[REQUIRED ACTION]
Quote exactly, and only, the lines of the material below from the line with "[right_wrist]" through the line with "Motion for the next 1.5".
☆ ☆ ☆
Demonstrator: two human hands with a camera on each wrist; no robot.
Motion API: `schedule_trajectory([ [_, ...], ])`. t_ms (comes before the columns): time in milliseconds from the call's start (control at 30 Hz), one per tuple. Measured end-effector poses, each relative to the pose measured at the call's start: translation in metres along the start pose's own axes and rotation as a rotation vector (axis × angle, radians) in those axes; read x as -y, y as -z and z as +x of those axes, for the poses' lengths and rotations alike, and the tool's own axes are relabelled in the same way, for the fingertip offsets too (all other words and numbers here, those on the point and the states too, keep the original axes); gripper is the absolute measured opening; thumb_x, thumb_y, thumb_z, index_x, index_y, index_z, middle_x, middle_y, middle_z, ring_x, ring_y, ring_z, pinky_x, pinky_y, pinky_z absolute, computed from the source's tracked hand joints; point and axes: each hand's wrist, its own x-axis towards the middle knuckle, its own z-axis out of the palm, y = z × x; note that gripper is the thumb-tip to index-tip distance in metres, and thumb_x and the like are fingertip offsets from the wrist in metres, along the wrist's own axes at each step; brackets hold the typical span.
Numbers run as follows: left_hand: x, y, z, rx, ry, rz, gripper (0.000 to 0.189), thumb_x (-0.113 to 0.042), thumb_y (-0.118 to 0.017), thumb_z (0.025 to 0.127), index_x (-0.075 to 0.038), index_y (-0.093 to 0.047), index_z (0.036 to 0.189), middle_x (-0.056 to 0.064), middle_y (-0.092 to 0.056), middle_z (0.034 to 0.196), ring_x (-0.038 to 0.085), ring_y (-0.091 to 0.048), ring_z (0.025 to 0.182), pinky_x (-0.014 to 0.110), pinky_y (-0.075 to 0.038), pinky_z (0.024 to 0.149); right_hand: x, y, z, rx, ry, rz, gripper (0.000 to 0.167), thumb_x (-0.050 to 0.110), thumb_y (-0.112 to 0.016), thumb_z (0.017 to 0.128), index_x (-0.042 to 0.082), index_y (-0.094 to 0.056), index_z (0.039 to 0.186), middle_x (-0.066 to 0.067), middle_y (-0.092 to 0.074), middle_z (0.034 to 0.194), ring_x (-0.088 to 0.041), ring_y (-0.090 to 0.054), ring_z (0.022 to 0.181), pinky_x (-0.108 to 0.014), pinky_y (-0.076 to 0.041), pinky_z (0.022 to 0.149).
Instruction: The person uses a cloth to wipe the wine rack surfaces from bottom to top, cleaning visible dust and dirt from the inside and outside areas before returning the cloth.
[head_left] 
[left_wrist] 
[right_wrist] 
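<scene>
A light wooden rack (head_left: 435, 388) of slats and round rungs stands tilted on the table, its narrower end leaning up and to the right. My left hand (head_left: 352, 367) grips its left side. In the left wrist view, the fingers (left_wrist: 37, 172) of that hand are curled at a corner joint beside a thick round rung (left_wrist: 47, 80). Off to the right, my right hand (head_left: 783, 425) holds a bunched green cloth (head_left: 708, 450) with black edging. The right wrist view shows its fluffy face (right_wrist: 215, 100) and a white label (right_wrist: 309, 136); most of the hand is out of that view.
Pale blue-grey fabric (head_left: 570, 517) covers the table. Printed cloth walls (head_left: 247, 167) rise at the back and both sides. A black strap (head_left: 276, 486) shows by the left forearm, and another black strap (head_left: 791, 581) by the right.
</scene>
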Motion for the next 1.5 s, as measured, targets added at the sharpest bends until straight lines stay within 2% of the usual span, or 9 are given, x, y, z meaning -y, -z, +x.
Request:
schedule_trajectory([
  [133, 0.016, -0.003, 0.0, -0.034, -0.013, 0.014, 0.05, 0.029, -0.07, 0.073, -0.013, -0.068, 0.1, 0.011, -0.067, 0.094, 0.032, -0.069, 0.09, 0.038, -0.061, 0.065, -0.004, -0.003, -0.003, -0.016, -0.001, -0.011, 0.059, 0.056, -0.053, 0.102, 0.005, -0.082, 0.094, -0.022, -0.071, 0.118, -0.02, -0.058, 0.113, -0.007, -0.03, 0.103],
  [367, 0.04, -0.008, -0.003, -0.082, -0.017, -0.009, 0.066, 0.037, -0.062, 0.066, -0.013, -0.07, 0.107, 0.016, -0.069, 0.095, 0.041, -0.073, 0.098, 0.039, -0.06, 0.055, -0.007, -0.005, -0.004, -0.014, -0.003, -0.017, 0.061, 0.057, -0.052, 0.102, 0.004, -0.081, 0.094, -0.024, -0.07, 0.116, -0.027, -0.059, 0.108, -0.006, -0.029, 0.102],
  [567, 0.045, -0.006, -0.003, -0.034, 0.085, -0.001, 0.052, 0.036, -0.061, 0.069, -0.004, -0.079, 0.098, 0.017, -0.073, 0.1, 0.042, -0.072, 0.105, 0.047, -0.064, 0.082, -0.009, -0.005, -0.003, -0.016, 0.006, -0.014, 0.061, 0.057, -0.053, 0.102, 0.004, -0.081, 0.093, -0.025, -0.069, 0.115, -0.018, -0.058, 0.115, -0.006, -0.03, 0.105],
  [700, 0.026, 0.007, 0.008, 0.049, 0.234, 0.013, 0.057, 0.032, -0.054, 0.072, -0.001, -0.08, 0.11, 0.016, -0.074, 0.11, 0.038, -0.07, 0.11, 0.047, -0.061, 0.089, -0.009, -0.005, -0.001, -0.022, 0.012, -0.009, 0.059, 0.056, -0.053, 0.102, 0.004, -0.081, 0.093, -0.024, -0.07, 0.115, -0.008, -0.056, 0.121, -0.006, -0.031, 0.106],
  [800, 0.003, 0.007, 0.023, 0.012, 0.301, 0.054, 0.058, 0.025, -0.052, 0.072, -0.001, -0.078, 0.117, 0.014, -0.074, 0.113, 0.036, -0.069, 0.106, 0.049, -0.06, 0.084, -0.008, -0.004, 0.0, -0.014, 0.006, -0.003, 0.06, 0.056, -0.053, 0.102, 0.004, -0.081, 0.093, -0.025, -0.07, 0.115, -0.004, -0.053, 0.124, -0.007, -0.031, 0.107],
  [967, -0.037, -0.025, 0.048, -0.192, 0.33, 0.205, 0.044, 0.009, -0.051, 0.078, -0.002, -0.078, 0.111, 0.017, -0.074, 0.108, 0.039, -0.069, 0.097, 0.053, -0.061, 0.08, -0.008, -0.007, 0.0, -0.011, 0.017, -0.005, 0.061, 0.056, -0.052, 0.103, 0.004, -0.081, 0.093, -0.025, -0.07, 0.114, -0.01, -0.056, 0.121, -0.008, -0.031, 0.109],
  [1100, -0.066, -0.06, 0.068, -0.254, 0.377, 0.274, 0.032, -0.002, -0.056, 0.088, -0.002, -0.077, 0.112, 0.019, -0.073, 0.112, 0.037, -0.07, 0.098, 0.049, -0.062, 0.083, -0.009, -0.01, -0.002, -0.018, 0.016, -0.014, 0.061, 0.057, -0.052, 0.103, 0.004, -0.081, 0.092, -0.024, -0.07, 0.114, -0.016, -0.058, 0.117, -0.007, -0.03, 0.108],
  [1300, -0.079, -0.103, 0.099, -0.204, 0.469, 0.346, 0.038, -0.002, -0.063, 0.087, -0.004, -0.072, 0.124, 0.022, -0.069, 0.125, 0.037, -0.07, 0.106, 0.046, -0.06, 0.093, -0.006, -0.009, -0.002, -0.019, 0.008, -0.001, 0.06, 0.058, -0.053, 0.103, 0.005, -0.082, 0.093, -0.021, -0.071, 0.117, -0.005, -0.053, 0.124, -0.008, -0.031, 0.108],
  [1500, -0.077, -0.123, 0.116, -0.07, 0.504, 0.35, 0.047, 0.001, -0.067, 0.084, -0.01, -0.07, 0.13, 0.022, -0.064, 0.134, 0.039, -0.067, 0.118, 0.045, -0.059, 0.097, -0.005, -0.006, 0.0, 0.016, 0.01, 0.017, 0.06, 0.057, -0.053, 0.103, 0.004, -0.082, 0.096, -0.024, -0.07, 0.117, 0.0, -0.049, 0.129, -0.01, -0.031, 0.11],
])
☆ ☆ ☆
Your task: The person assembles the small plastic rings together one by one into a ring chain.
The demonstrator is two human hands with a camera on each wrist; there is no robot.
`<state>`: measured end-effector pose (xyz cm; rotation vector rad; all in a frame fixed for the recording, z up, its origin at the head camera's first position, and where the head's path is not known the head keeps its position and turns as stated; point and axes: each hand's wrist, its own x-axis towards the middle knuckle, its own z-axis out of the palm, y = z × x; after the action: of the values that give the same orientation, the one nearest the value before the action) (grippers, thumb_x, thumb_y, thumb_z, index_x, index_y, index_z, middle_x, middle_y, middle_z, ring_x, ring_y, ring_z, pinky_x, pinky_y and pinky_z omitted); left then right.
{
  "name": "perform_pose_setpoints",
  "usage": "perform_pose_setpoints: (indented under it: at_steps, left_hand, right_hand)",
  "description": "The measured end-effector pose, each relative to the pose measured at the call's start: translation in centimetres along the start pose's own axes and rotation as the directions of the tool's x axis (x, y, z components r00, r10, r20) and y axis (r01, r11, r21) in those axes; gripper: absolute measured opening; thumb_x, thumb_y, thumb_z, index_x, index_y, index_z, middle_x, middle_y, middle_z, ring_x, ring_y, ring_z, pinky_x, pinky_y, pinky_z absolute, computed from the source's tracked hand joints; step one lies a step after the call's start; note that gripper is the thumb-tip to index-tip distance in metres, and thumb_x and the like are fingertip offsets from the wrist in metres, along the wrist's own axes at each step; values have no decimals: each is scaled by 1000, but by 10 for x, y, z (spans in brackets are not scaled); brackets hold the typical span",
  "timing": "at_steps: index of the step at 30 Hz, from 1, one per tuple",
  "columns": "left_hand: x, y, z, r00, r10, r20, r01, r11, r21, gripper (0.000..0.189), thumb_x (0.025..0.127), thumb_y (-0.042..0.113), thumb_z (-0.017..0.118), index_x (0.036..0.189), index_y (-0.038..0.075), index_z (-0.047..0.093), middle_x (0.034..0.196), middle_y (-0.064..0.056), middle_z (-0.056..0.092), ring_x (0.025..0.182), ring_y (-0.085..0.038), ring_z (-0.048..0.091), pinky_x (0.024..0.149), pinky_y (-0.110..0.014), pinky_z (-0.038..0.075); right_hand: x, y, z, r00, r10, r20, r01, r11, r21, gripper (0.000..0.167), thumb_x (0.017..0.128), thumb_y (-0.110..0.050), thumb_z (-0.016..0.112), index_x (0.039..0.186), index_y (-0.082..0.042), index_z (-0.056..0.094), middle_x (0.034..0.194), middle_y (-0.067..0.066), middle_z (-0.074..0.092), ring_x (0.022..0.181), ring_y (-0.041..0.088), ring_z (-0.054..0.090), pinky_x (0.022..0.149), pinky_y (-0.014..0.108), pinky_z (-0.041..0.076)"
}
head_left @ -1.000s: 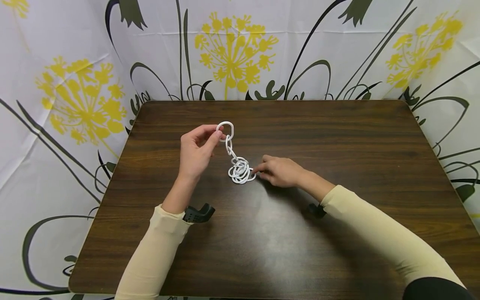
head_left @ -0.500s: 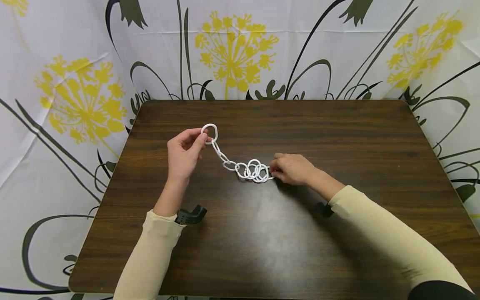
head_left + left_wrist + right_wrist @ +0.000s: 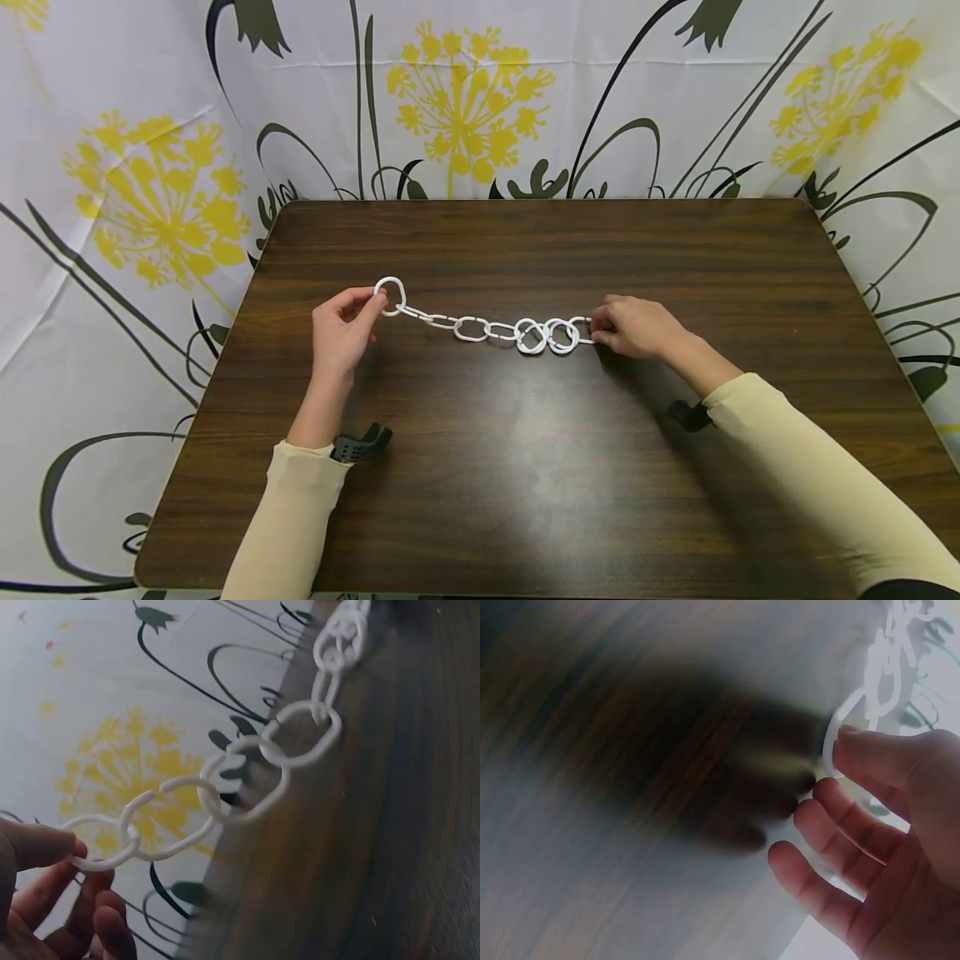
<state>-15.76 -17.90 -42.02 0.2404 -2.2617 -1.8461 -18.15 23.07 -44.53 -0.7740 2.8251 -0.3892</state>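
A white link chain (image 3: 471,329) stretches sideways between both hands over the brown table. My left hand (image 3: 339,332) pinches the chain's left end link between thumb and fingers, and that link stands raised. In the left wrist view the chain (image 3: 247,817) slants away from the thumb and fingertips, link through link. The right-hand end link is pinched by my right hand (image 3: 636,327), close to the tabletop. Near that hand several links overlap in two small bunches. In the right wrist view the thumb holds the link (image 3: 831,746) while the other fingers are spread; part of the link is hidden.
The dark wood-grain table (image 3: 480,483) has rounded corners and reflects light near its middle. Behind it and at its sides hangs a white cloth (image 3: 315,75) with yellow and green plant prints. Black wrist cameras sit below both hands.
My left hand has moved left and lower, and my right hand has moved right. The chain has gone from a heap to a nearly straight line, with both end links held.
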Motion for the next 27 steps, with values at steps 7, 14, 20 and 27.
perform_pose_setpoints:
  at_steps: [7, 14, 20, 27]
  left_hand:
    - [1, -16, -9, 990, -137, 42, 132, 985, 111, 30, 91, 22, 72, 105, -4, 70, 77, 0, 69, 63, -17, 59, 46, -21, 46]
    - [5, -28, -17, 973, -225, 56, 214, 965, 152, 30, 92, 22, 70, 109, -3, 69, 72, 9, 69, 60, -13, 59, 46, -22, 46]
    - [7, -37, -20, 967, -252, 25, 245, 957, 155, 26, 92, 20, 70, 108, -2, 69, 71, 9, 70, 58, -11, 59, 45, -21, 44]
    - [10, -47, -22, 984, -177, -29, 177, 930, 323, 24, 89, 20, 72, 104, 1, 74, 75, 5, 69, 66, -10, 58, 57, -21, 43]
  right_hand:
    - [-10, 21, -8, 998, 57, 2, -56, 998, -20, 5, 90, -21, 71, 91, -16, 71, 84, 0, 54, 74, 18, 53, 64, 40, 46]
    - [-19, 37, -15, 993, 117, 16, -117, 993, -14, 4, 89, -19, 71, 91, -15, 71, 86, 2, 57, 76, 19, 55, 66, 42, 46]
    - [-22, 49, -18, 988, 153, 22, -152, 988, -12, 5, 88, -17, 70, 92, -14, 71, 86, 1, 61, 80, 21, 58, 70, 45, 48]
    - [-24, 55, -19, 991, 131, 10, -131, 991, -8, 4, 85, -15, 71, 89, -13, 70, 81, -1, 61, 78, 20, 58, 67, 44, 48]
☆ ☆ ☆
[REPLY]
[right_wrist] 
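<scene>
A light wooden rack (head_left: 435, 388) of slats and round rungs stands tilted on the table, its narrower end leaning up and to the right. My left hand (head_left: 352, 367) grips its left side. In the left wrist view, the fingers (left_wrist: 37, 172) of that hand are curled at a corner joint beside a thick round rung (left_wrist: 47, 80). Off to the right, my right hand (head_left: 783, 425) holds a bunched green cloth (head_left: 708, 450) with black edging. The right wrist view shows its fluffy face (right_wrist: 215, 100) and a white label (right_wrist: 309, 136); most of the hand is out of that view.
Pale blue-grey fabric (head_left: 570, 517) covers the table. Printed cloth walls (head_left: 247, 167) rise at the back and both sides. A black strap (head_left: 276, 486) shows by the left forearm, and another black strap (head_left: 791, 581) by the right.
</scene>
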Motion for the next 1.5 s, as measured, targets added at the sharpest bends until straight lines stay within 2% of the usual span, or 9 are given, x, y, z meaning -y, -z, +x.

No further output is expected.